- **EXERCISE BRIEF**: Search the records for "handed" and copy each line that holds it.

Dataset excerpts
BEGIN

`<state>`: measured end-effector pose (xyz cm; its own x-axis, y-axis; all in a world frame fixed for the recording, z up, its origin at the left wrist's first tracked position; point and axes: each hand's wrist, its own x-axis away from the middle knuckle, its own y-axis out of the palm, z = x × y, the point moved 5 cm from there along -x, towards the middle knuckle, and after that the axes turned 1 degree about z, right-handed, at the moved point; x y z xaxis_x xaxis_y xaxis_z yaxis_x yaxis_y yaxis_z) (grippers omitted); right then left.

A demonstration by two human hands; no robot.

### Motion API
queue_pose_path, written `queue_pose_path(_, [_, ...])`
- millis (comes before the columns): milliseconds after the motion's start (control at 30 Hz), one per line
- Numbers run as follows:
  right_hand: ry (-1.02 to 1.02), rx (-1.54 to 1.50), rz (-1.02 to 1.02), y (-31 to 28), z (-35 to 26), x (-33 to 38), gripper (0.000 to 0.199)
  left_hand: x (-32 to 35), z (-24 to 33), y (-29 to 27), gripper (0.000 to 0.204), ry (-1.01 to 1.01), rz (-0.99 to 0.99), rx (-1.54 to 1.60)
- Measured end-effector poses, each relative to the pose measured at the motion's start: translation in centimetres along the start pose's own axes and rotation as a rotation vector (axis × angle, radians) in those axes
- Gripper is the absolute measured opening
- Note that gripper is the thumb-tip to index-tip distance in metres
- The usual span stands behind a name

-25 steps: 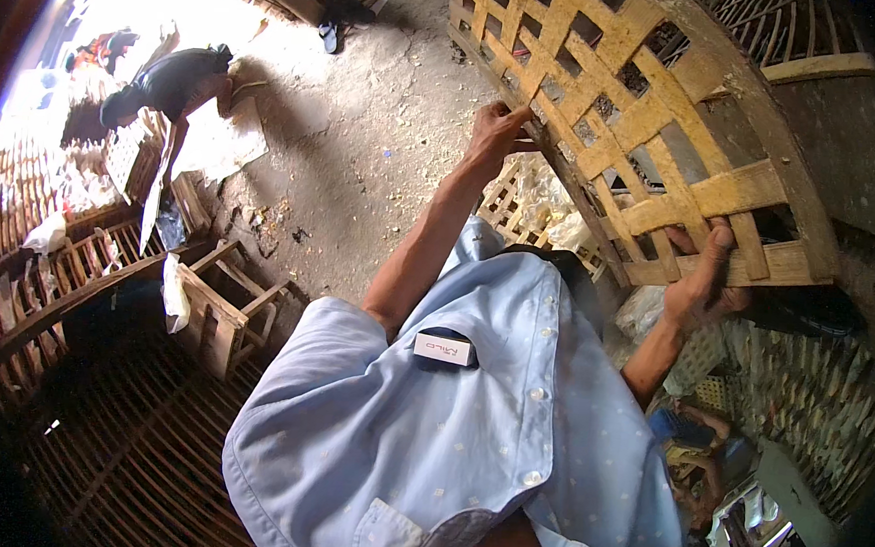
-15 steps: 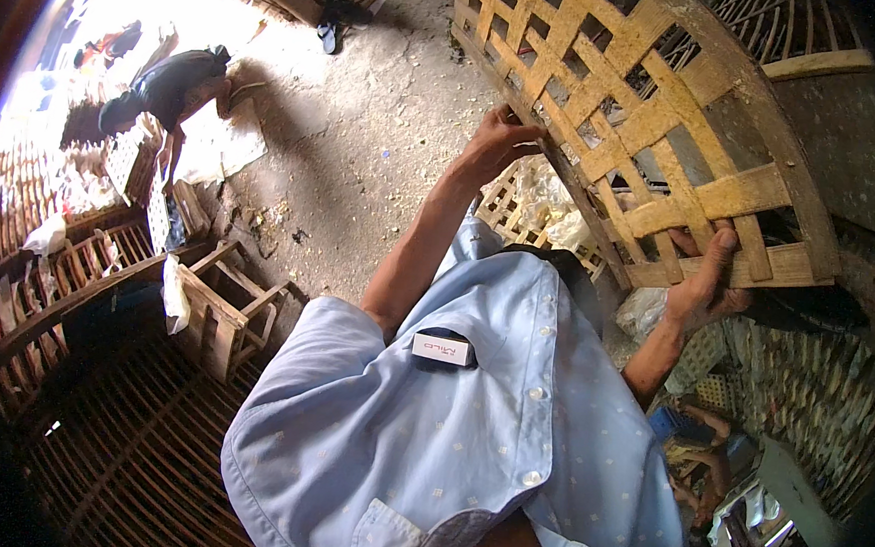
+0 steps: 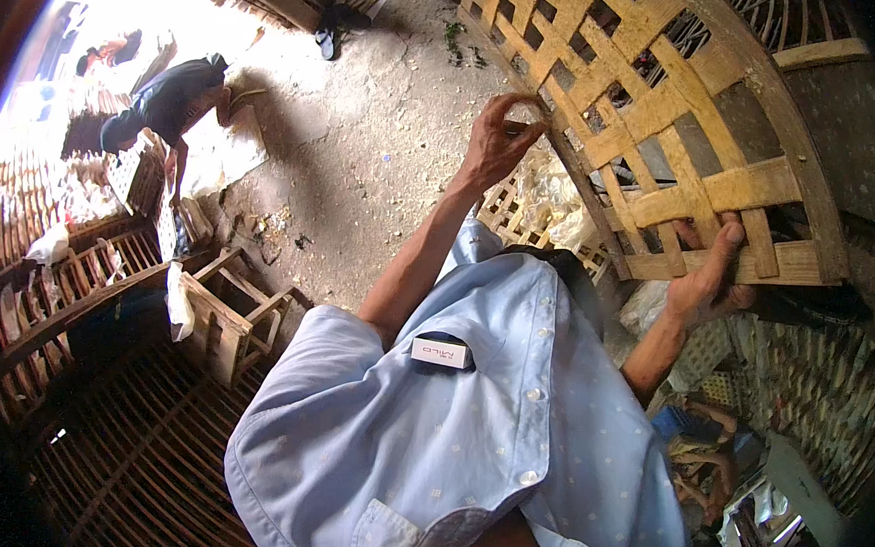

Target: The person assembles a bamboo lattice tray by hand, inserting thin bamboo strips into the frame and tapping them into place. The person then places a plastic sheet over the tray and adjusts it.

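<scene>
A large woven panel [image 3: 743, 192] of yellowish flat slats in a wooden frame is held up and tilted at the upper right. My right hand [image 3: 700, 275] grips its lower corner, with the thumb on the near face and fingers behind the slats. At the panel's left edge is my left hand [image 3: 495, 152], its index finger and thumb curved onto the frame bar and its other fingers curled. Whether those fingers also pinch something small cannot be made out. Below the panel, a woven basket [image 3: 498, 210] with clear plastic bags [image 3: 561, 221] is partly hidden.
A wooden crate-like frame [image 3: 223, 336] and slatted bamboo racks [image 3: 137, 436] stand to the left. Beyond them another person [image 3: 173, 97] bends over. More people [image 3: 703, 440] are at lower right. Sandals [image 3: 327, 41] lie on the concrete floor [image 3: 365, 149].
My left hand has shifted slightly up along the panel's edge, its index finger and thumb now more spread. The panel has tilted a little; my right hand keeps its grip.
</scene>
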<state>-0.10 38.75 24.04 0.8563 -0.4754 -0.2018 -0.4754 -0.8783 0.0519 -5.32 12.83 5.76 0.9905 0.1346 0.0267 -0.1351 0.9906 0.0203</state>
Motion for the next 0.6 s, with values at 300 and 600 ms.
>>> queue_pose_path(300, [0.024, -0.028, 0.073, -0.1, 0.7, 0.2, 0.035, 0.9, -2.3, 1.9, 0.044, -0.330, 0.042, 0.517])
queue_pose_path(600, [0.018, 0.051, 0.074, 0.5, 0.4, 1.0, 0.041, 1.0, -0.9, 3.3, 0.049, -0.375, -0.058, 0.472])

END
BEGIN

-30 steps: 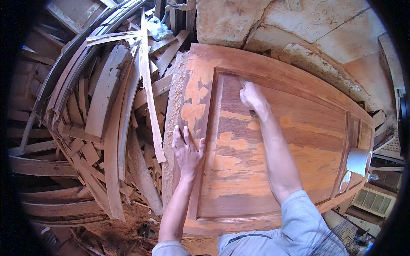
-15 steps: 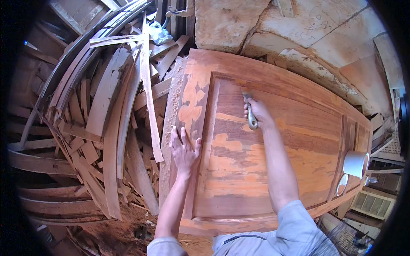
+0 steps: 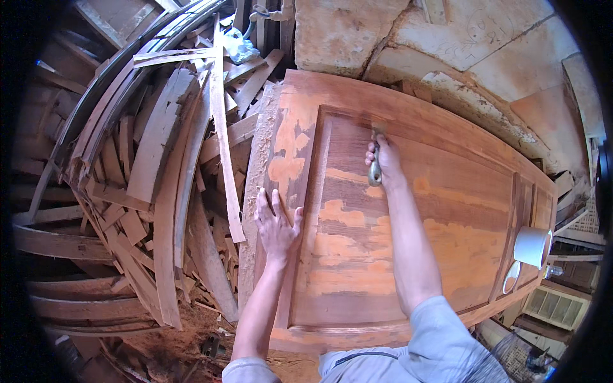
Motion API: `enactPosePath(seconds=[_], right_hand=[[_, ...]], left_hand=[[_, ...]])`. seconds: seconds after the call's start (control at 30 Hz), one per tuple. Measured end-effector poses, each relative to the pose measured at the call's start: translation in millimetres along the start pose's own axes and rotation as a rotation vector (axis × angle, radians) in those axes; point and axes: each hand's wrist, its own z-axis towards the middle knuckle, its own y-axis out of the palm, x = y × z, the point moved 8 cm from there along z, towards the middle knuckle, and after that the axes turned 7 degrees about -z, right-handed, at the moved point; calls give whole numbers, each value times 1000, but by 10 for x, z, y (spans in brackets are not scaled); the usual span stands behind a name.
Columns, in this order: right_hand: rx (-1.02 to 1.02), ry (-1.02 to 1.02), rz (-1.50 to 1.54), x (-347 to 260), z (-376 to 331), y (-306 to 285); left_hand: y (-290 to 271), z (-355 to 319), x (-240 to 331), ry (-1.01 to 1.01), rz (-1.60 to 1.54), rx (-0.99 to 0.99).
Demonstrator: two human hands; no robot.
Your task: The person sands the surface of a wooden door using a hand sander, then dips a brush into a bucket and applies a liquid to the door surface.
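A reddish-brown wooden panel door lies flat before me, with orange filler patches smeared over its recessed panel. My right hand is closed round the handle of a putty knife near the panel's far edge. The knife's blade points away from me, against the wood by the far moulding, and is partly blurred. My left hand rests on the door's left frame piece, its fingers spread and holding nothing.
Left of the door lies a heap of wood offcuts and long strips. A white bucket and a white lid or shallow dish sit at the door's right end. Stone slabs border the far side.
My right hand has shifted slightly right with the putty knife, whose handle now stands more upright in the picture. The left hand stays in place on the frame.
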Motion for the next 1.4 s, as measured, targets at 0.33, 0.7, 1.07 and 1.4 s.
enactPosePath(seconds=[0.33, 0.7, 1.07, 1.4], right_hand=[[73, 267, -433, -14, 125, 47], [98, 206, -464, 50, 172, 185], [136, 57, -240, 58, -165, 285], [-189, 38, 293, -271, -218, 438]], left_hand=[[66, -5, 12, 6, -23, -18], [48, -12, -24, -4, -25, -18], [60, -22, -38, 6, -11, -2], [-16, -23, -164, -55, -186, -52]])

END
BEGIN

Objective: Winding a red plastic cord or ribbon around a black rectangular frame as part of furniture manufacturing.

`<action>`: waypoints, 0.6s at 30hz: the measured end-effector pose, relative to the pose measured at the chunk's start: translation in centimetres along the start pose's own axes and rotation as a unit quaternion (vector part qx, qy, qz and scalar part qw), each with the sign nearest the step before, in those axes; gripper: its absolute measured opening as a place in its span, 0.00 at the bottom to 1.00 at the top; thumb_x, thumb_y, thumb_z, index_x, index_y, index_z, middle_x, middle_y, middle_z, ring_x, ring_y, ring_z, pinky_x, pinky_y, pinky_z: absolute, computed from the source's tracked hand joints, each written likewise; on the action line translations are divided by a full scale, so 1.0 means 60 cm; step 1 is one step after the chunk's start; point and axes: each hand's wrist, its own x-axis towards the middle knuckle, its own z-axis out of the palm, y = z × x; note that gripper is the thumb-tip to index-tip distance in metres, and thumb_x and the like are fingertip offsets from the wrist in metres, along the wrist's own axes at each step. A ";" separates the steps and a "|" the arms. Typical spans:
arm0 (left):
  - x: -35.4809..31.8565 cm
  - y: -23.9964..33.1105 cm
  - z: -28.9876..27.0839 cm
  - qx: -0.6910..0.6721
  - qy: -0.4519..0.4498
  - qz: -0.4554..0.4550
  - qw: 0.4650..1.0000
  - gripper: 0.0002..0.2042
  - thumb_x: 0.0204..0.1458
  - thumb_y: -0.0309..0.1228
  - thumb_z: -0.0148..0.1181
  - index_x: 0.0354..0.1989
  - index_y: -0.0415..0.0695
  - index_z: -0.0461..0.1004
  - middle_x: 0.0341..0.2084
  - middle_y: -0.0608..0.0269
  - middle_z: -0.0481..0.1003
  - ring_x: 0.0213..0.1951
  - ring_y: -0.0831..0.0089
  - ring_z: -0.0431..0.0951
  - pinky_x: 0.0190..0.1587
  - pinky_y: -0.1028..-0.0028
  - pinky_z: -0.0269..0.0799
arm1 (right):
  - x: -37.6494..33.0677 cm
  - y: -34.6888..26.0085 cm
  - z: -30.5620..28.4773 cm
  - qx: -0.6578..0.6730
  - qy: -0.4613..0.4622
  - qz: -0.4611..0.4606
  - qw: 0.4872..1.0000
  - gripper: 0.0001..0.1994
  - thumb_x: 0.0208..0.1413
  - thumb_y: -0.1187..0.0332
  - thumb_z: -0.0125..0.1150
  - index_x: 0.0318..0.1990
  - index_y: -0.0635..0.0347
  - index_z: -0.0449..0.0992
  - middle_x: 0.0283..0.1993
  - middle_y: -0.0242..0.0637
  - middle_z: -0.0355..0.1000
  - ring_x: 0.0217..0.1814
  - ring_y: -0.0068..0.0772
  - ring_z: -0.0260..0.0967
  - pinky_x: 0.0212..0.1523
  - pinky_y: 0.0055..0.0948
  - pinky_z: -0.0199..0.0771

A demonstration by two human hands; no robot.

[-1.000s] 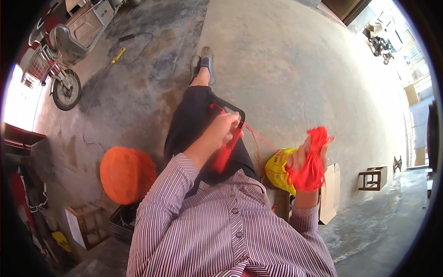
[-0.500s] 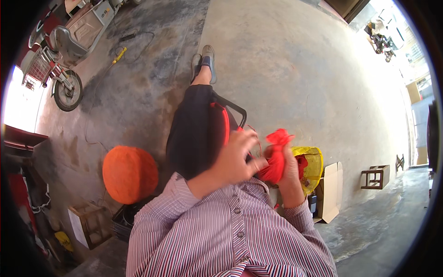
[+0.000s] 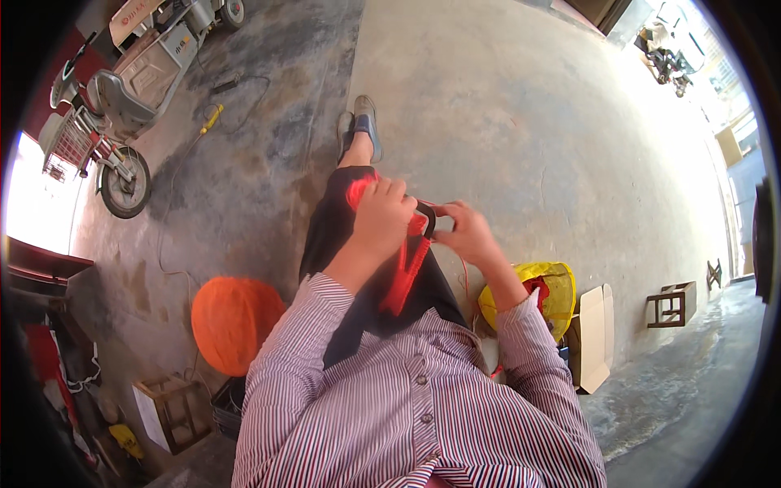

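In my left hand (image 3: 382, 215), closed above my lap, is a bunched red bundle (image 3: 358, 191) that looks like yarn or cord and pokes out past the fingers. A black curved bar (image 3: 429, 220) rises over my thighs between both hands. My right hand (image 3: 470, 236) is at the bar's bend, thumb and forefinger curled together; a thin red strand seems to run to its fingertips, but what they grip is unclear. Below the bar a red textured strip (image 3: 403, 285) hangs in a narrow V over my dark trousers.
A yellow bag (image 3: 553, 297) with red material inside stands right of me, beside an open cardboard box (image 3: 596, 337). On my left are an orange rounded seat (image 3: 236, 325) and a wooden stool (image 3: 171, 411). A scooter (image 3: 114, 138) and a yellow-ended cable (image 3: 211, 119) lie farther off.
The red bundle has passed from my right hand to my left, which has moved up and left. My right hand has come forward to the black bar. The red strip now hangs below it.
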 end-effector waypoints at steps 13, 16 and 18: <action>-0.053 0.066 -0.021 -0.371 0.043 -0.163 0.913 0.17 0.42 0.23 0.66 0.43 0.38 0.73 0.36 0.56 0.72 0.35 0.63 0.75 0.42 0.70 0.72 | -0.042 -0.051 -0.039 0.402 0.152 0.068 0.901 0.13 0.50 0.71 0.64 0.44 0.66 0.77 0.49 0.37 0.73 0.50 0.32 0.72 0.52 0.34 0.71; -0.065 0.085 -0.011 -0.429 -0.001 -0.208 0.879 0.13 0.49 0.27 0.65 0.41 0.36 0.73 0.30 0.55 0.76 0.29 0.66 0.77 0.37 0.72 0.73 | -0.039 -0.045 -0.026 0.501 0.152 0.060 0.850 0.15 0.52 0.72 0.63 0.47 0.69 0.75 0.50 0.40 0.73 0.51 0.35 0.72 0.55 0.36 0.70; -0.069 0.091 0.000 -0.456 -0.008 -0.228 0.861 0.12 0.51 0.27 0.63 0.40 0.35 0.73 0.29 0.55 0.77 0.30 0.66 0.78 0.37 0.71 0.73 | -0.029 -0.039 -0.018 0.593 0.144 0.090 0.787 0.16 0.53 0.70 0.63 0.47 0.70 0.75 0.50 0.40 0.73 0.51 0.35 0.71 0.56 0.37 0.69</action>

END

- **SOLVED EXERCISE**:
`<state>`: measured end-effector pose (xyz cm; its own x-axis, y-axis; all in a world frame fixed for the recording, z up, its origin at the left wrist's first tracked position; point and axes: each hand's wrist, its own x-axis away from the middle knuckle, its own y-axis out of the palm, z = x × y, the point moved 5 cm from there along -x, towards the middle knuckle, and after that the axes turned 1 degree about z, right-handed, at the moved point; x y z xaxis_x xaxis_y xaxis_z yaxis_x yaxis_y yaxis_z) (grippers omitted); right then left.
Motion API: `enactPosePath(seconds=[_], right_hand=[[_, ...]], left_hand=[[_, ...]])`. seconds: seconds after the call's start (control at 30 Hz), one per tuple. Measured end-effector poses, each relative to the pose measured at the call's start: translation in millimetres along the start pose's own axes and rotation as a rotation vector (axis × angle, radians) in those axes; point and axes: each hand's wrist, its own z-axis towards the middle knuckle, its own y-axis out of the palm, x = y × z, the point moved 8 cm from there along z, towards the middle knuckle, and after that the axes turned 7 degrees about -z, right-handed, at the moved point; calls give whole numbers, each value times 1000, but by 10 for x, z, y (spans in brackets are not scaled); the usual span stands behind a name.

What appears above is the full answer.